Your task is to transcribe the entries below exactly, from their first line down to the line containing "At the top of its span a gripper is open", and to stop there.

(Records from a collection)
============================================================

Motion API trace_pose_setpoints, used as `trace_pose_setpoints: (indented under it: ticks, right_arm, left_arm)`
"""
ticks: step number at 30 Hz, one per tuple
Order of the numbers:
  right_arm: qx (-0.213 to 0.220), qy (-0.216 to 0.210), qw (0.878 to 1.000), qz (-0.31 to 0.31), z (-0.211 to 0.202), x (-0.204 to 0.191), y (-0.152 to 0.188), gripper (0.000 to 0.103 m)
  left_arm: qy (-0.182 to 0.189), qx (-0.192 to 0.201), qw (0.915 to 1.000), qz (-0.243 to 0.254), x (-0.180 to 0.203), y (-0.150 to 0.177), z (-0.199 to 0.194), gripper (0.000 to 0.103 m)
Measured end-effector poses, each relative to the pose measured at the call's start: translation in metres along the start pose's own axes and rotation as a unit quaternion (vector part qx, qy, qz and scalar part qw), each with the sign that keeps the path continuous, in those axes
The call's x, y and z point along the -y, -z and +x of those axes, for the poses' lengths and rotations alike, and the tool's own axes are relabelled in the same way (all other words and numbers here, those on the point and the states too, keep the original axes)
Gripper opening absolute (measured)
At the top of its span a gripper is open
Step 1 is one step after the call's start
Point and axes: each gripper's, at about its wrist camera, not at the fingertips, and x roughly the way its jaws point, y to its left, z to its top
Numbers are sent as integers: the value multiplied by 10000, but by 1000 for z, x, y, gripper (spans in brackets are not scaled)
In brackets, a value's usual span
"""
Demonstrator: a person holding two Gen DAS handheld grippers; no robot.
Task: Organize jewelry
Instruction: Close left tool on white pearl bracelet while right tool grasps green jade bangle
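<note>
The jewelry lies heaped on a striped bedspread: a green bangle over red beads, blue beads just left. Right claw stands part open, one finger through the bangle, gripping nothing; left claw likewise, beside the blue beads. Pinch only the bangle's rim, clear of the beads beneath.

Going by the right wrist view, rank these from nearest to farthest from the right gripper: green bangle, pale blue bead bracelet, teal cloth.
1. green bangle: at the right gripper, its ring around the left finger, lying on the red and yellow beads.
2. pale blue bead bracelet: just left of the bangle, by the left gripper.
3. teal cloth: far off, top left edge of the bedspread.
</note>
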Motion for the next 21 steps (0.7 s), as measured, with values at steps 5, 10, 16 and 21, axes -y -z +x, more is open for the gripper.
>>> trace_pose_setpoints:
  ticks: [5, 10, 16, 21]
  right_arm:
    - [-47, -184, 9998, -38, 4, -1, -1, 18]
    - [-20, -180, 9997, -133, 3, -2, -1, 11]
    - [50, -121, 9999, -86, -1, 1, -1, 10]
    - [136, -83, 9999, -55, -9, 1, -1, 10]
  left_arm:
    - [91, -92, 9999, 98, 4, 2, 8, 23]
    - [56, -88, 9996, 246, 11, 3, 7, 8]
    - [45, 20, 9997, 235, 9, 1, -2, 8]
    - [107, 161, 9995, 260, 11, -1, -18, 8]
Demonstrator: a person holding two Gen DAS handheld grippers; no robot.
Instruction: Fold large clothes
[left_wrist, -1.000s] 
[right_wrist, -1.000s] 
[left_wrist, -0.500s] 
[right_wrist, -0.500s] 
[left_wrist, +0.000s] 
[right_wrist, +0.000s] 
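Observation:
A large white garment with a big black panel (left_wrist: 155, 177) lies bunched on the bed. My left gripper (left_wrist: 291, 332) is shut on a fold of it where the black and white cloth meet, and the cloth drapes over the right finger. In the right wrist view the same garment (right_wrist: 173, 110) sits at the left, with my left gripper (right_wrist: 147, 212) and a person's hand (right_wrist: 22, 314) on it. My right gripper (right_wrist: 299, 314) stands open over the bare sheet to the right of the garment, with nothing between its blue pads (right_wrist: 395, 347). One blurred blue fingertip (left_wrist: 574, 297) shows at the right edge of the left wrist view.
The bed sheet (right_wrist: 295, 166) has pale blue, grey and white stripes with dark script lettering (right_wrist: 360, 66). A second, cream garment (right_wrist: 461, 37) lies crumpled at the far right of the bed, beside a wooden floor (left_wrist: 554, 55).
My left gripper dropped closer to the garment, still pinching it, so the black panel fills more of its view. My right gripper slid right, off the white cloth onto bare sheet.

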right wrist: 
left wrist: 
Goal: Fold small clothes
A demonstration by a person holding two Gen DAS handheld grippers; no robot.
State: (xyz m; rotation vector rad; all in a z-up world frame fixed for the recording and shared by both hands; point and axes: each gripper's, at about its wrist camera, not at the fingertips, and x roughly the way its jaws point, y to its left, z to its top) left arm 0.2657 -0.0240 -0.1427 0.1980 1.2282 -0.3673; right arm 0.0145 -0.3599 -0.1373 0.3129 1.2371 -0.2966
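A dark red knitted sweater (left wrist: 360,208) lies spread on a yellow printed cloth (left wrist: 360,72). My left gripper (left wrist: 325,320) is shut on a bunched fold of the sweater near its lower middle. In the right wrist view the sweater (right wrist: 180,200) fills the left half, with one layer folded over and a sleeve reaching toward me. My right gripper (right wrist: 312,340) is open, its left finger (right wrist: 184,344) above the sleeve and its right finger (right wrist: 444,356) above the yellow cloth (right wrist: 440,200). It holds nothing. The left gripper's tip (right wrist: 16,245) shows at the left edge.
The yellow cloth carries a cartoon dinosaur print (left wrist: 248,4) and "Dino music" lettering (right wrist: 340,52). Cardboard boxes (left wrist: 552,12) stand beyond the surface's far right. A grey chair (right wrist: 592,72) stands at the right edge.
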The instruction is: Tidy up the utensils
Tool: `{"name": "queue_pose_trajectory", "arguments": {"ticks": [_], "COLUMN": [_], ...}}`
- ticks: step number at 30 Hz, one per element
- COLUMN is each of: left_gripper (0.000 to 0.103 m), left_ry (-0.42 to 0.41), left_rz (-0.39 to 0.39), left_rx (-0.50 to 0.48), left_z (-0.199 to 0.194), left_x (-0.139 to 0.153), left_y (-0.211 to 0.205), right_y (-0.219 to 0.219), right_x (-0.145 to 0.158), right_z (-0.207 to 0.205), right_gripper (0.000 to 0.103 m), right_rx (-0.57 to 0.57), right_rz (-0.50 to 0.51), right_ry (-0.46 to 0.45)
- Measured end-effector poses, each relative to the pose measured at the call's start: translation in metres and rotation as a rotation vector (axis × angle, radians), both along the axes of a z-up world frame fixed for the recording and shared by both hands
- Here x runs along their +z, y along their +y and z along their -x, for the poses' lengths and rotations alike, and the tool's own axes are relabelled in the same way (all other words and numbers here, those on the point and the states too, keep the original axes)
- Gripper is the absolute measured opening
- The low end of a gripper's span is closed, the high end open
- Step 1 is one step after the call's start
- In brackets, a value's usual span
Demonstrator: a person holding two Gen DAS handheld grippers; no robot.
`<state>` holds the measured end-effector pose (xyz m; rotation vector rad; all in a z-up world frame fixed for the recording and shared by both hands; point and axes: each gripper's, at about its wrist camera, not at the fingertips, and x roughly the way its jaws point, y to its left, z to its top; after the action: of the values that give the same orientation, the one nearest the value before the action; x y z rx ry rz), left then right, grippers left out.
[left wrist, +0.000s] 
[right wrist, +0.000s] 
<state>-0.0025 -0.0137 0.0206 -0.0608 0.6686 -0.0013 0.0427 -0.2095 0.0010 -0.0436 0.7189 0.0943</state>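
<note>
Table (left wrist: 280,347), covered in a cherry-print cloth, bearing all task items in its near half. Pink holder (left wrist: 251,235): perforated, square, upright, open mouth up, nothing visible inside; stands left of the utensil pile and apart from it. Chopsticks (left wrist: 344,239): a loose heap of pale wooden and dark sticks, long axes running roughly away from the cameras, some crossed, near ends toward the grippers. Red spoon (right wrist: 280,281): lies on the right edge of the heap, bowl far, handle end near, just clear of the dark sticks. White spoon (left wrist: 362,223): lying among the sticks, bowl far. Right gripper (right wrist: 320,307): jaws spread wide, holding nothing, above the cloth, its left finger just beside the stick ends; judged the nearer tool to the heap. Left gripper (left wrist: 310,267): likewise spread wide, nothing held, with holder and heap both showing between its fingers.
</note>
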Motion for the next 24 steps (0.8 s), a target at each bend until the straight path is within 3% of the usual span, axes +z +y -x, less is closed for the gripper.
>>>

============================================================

→ Exercise answer
Motion API trace_pose_setpoints, used as `trace_pose_setpoints: (indented under it: ticks, right_arm, left_arm)`
"""
ticks: step number at 30 Hz, one per tuple
Order of the numbers:
  right_arm: qx (-0.213 to 0.220), qy (-0.216 to 0.210), qw (0.878 to 1.000), qz (-0.31 to 0.31), z (-0.211 to 0.202), x (-0.204 to 0.191), y (-0.152 to 0.188), gripper (0.000 to 0.103 m)
  left_arm: qy (-0.182 to 0.189), qx (-0.192 to 0.201), qw (0.915 to 1.000), qz (-0.243 to 0.254), x (-0.180 to 0.203), y (-0.150 to 0.177), z (-0.199 to 0.194), gripper (0.000 to 0.103 m)
Measured end-effector poses, each relative to the pose measured at the call's start: translation in metres along the start pose's own axes and rotation as a unit quaternion (vector part qx, qy, qz and scalar part qw), each with the sign that keeps the path continuous, in those axes
The call's x, y and z point along the -y, -z and +x of those axes, for the poses' lengths and rotations alike, and the tool's own axes are relabelled in the same way (all other words and numbers here, those on the point and the states too, keep the original axes)
Gripper opening absolute (measured)
At the top of its span a gripper is open

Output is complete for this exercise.